## EXERCISE DATA
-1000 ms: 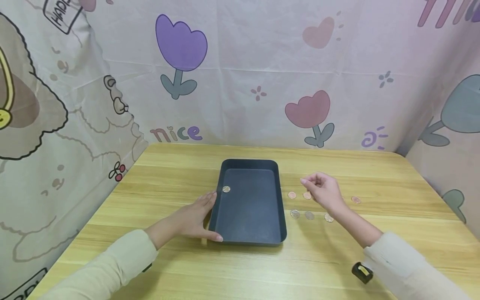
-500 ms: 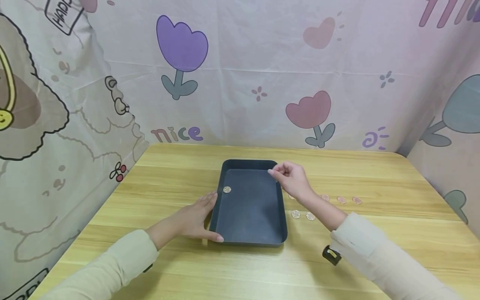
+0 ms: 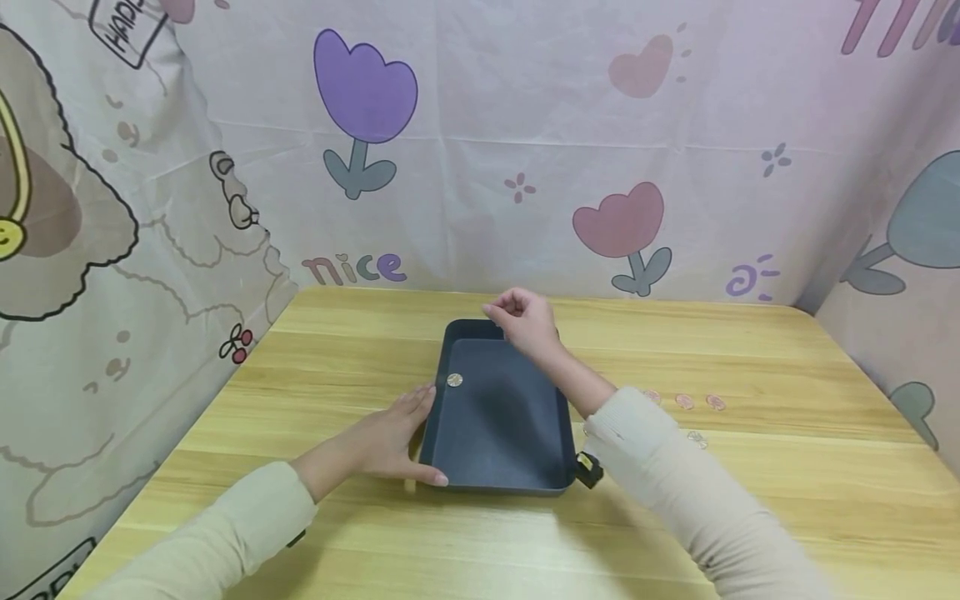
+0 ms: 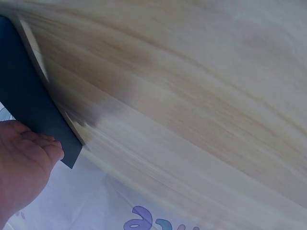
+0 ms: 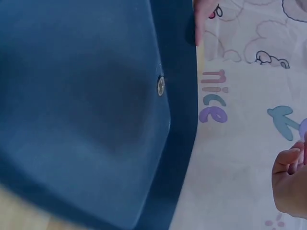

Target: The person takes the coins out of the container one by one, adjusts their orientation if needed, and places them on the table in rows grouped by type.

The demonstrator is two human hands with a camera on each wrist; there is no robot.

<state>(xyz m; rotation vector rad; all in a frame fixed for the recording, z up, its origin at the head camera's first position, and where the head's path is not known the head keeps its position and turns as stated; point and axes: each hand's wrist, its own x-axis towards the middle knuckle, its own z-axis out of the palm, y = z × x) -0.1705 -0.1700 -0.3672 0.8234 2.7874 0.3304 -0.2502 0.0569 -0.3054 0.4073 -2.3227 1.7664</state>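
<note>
A dark blue-grey rectangular tray [image 3: 498,417] lies on the wooden table, with one silvery coin [image 3: 454,380] at the foot of its left wall. That coin [image 5: 160,86] is also visible in the right wrist view. My left hand [image 3: 386,437] rests against the tray's left side, fingers along the wall and thumb at the near left corner. Above the far end of the tray, my right hand [image 3: 525,321] has thumb and forefinger pinched together on what seems to be a coin, too small to make out. In the right wrist view the right hand [image 5: 290,184] is partly cut off.
Right of the tray lie reddish coins [image 3: 684,402] in a row and a silvery coin [image 3: 697,439] nearer me. My right sleeve [image 3: 637,450] hides part of that area. A printed cloth [image 3: 465,217] hangs behind the table.
My right hand has moved left from over the coins to above the tray's far end, still pinched. The left hand, the tray and the coin in it have stayed put.
</note>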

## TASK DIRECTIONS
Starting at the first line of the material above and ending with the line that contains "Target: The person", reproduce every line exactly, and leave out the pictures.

## TASK SOLUTION
-1000 ms: 
-500 ms: 
+0 ms: 
+0 ms: 
+0 ms: 

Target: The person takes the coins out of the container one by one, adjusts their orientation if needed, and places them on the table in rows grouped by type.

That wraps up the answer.